* [TRY IT] Retype only the lines below from the one with "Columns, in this" to the one with "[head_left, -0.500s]", inclusive, skipping every image.

****************

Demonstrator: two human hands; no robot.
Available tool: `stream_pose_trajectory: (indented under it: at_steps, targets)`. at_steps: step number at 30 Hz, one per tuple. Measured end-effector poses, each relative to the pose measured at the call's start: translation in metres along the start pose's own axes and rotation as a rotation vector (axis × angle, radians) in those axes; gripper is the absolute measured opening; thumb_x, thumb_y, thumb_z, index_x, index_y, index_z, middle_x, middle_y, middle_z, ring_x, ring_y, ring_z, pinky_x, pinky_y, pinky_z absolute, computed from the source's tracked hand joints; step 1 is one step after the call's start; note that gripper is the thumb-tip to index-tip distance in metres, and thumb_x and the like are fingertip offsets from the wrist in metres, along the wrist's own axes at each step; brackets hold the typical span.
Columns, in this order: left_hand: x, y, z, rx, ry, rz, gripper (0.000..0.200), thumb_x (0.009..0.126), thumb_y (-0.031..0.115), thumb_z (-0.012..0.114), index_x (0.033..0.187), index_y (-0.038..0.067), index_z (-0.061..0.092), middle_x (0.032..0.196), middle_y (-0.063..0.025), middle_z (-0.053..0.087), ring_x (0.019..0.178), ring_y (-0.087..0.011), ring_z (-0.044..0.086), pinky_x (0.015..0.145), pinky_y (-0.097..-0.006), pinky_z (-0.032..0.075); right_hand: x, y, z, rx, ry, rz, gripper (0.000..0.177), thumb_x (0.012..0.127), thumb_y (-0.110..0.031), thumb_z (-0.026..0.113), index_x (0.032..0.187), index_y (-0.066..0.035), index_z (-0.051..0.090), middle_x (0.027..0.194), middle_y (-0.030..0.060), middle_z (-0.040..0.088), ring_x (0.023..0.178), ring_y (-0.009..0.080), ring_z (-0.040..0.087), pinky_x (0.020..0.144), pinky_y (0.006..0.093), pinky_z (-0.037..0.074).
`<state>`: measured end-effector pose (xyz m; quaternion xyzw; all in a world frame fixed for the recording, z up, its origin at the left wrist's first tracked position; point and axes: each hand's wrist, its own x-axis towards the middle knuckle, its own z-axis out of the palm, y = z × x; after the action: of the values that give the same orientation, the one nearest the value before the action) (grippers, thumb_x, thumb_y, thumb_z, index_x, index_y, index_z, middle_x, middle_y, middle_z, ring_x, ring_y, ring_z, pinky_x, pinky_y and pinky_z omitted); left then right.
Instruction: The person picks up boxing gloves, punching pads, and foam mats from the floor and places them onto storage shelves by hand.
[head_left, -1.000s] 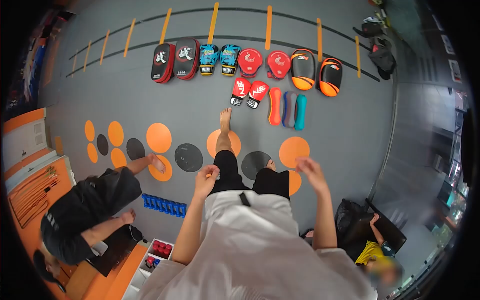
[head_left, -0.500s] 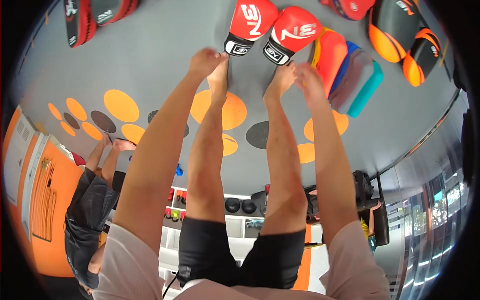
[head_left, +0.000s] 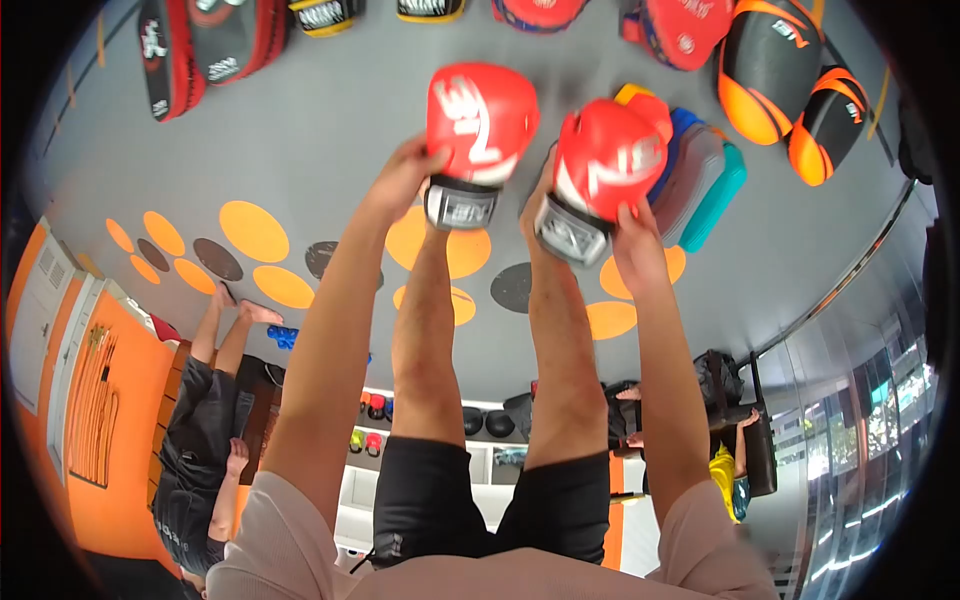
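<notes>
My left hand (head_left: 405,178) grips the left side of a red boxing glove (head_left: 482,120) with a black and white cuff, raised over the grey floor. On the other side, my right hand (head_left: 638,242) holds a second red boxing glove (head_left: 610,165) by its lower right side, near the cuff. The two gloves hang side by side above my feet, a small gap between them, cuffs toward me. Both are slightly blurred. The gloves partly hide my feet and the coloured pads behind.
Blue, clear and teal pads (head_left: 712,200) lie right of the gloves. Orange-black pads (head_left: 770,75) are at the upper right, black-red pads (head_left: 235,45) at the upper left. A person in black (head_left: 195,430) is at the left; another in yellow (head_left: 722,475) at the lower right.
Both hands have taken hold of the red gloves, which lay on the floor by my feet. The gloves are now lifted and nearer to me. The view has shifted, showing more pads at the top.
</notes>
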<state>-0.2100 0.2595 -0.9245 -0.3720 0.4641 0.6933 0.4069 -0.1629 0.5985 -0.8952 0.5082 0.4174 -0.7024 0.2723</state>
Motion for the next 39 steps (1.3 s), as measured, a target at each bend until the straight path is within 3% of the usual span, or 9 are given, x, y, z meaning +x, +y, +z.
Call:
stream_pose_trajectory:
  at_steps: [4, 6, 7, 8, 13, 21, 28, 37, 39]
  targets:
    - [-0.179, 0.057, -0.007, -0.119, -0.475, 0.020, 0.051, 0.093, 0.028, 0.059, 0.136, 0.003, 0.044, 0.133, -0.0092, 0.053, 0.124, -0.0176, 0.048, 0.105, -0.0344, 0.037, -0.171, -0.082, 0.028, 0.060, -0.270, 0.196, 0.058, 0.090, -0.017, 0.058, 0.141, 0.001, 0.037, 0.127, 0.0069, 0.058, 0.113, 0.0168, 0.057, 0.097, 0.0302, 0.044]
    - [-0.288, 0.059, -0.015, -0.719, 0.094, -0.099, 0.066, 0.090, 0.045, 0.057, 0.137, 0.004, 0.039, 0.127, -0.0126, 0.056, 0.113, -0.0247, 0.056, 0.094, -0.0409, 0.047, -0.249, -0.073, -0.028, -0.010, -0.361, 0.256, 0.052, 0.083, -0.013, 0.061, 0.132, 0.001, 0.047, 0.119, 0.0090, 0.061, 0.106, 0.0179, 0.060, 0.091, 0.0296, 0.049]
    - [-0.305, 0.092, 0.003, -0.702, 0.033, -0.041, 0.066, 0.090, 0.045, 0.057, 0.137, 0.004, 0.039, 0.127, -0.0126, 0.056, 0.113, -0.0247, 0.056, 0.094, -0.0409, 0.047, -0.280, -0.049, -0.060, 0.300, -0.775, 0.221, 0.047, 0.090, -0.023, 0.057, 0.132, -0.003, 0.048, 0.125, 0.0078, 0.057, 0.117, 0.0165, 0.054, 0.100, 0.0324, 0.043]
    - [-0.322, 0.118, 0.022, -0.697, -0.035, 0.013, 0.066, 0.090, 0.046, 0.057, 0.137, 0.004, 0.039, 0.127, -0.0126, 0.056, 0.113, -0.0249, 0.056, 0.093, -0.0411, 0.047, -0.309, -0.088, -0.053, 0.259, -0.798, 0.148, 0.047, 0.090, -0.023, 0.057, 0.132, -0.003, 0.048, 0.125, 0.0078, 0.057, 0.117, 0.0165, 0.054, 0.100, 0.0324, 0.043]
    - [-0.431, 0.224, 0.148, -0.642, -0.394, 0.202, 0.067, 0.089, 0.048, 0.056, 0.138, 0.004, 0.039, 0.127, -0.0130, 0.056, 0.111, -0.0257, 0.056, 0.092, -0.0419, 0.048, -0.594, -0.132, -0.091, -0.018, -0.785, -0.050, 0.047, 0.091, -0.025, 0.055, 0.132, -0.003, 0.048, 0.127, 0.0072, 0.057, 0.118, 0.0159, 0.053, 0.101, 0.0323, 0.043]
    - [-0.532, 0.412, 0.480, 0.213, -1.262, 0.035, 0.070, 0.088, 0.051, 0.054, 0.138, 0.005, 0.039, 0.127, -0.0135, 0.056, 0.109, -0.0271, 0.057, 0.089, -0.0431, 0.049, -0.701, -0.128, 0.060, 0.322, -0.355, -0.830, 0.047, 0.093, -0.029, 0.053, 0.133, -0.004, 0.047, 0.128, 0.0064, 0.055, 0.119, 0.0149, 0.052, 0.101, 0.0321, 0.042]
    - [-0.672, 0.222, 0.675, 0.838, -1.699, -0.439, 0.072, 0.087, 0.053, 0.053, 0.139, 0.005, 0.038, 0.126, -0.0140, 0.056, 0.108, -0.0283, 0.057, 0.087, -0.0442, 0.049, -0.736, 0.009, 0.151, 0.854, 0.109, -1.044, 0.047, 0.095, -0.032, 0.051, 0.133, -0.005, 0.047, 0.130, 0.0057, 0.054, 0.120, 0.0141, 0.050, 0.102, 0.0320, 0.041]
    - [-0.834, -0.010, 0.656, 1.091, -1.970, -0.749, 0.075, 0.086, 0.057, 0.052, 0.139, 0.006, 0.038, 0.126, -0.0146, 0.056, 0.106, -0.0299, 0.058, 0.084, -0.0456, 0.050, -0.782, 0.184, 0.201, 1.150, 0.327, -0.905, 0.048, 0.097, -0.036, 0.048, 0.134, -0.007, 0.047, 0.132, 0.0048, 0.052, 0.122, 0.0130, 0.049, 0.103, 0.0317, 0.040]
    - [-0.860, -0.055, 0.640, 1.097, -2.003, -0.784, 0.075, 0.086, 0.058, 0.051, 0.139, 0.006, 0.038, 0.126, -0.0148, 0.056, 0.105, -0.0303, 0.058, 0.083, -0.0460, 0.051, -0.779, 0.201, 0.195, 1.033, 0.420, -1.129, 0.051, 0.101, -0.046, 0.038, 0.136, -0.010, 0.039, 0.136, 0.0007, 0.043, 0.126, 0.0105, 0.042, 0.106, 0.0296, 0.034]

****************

* [RESULT OF THE TASK]
Columns, in this order: left_hand: x, y, z, rx, ry, rz, gripper (0.000..0.200), thumb_x (0.009..0.126), thumb_y (-0.031..0.115), thumb_z (-0.012..0.114), index_x (0.033..0.187), index_y (-0.038..0.067), index_z (-0.061..0.092), middle_x (0.032..0.196), middle_y (-0.063..0.025), middle_z (-0.053..0.087), ring_x (0.019..0.178), ring_y (-0.087..0.011), ring_z (-0.044..0.086), pinky_x (0.015..0.145), pinky_y (-0.097..-0.006), pinky_z (-0.032..0.075); right_hand: x, y, z, rx, ry, rz, gripper (0.000..0.177), thumb_x (0.012..0.127), thumb_y (-0.110..0.031), thumb_z (-0.026..0.113), index_x (0.032..0.187), index_y (-0.066..0.035), index_z (-0.051..0.090), middle_x (0.027..0.194), middle_y (-0.030..0.060), middle_z (-0.040..0.088), ring_x (0.023..0.178), ring_y (-0.009..0.080), ring_z (-0.040..0.087), pinky_x (0.020..0.144), pinky_y (0.006..0.093), pinky_z (-0.037..0.074).
`<state>`: measured end-effector pose (xyz m; quaternion xyzw; all in a world frame fixed for the recording, z up, its origin at the left wrist's first tracked position; point and axes: each hand's wrist, its own x-axis towards the middle knuckle, its own z-axis out of the palm, y = z × x; after the action: of the values that give the same orientation, the one nearest the value before the action) (grippers, thumb_x, thumb_y, thumb_z, index_x, index_y, index_z, middle_x, middle_y, middle_z, ring_x, ring_y, ring_z, pinky_x, pinky_y and pinky_z omitted); left then right.
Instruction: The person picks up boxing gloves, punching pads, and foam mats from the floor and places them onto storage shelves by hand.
[head_left, -1.000s] 
[head_left, -0.500s] 

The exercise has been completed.